Maricón es un adjetivo y sustantivo habitualmente de carácter peyorativo, originalmente aumentativo de Marica (a su vez diminutivo de María). Marica se usa como insulto grosero[1] [2] con los significados de hombre homosexual; hombre afeminado (que no significa homosexual, son términos relacionados pero no iguales), además de hombre de poco ánimo y esfuerzo.[3]

Homofobia

Como insulto, "maricón" no significa solamente gay (hombre homosexual), sino persona con carácter afeminado (que en su persona, modo de hablar, acciones o adornos se parece a las mujeres), por entenderse desde una perspectiva machista que «parecerse a las mujeres» es denigrante para el varón. Se suele utilizar como reprimenda «qué maricón eres». También se usa con el significado de hombre mal intencionado.[4]

Ese sentido peyorativo de la expresión[1] ha pasado incluso al lenguaje académico. Así, el Diccionario de la Real Academia Española define hasta la fecha (la edición vigésima segunda, de 2001) la voz "maricón" de manera homofóbica: como sinónimo de «sodomita». De esta manera, el diccionario da a entender que las relaciones sexuales entre varones homosexuales necesariamente se reducen al sexo anal, y éste es concebido como un pecado o un delito que se «comete».[3]

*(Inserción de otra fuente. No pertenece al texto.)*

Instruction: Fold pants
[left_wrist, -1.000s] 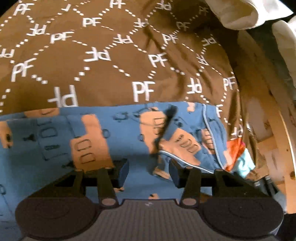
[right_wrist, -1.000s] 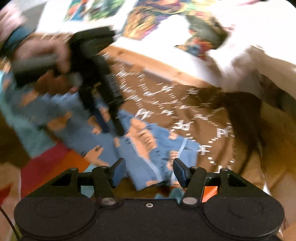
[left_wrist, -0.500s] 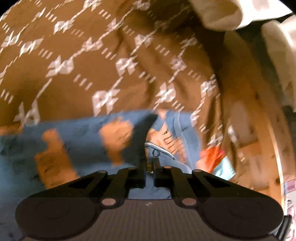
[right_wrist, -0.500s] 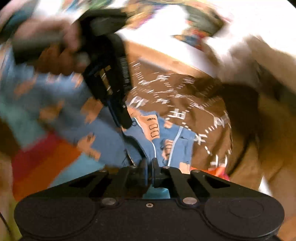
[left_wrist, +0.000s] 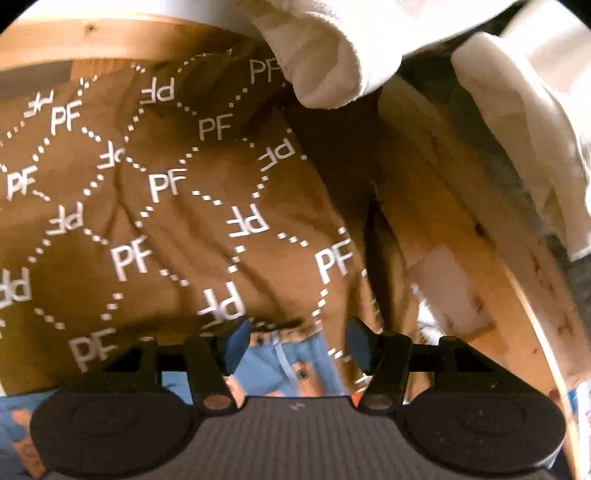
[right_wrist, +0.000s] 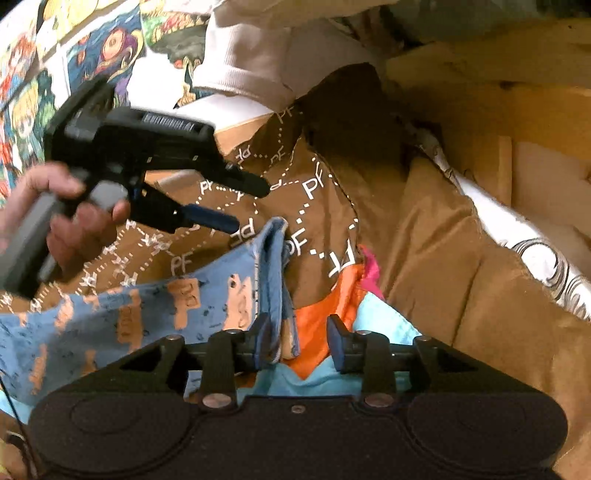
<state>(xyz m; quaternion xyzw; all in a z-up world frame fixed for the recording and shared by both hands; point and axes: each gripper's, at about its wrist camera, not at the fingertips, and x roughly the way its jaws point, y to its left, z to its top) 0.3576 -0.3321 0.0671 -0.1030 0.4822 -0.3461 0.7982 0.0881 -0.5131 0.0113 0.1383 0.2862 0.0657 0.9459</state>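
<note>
Both claws just spread, nothing pinched. Pants (right_wrist: 122, 317) folded edge seen just ahead-left of right gripper (right_wrist: 299, 338), long axis running leftward; left gripper (right_wrist: 243, 203) lifted clear beyond.

Light: warm, fairly bright, from upper left.
Shadows: deep in cloth folds.
Blur: slight smear near lower edges.
Distortion: strong fisheye curve, black corners.

In the left wrist view, most of the blue cotton pants with orange printed patches (left_wrist: 295, 365) is hidden behind the gripper's black body, only a strip showing at the lower middle. In the right wrist view, the pants run off the left edge, and the hand (right_wrist: 55, 218) is cut off at the left edge.
</note>
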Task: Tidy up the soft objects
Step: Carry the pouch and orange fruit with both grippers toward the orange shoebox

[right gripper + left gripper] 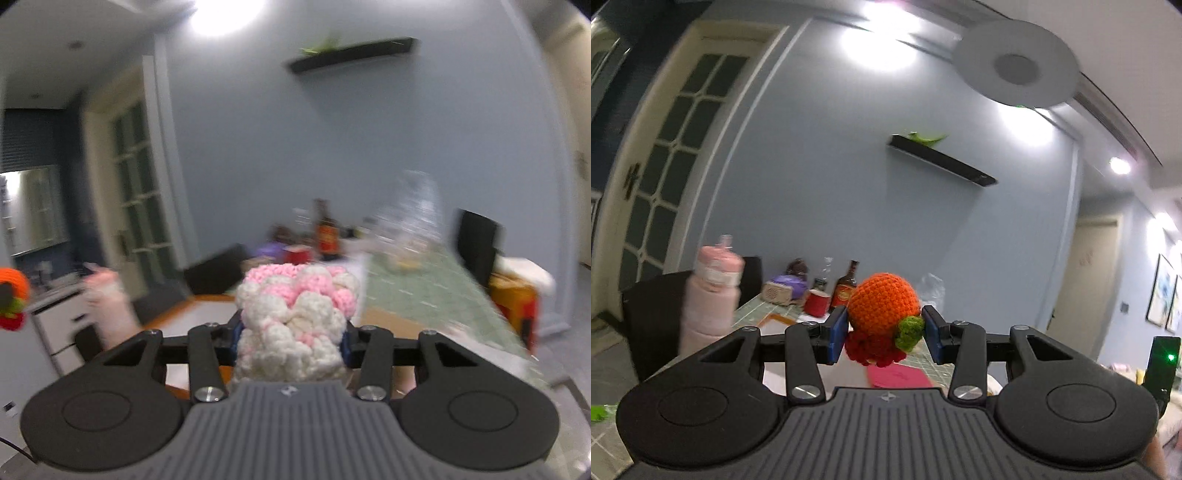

Este insulto español no tiene implicaciones de tortura o muerte, a diferencia de sus equivalentes en inglés (faggot: 'leña' de una hoguera inquisitorial);[5] o italiano (finocchio, «hinojo», porque se cubría a los homosexuales con estas frescas hojas para que el suplicio de hoguera durara más tiempo. Es históricamente falsa la derivación «hombre que cae de hinojos» (para realizar una felación), que no proviene de hinojo sino de ginocchio, «rodilla»).

Reivindicación del término

En un importante sector de la comunidad gay, al menos en España, se usa esta palabra entre los propios homosexuales sin ninguna carga peyorativa. Muchos la reivindican frente al término gay, como se hizo entre los angloparlantes con queer. Prefieren usar «maricón» porque consideran la palabra gay un eufemismo extranjero. Se registran varios ejemplos de este uso entre los personajes homosexuales de la película Cachorro tales como: «Hola, maricón» o «¡Por favor, cómo sois los maricones!».

No obstante, ciertos términos con carácter peyorativo pueden dejar de tenerlo, según el contexto en el que se apliquen. Es el caso de su uso en el lenguaje coloquial entre personas con gran confianza entre ellas, en el que esos términos pueden ser un halago referido a la habilidad o astucia con que se ha realizado algo. Así, en España suelen usarse frases como «qué maricón eres/es», «qué cabrón eres/es» o «qué hijo de puta eres/es»; en Argentina es común tratar de «hijo de puta» a quien exhibe una cualidad o habilidad especial, y el término «maricón» suele usarse también como sinónimo de miedoso o temeroso, o aplicarse a alguien reacio a efectuar una determinada acción, aun de carácter lúdico, aplicándose incluso a las mujeres –«no seas maricona»–. En Perú, México y Colombia ha perdido también su carga peyorativa.

Paralelamente, en la vigésima tercera edición del diccionario RAE, actualmente en preparación, esa traza despectiva del término se verá sensiblemente modificada, perdiendo «maricón» esa naturaleza peyorativa, para pasar a entenderse como una palabra que se utiliza comúnmente como «insulto grosero con su significado preciso o sin él». Además, en esa misma edición del diccionario, «sodomita» pasará a definirse como quien practica la sodomía.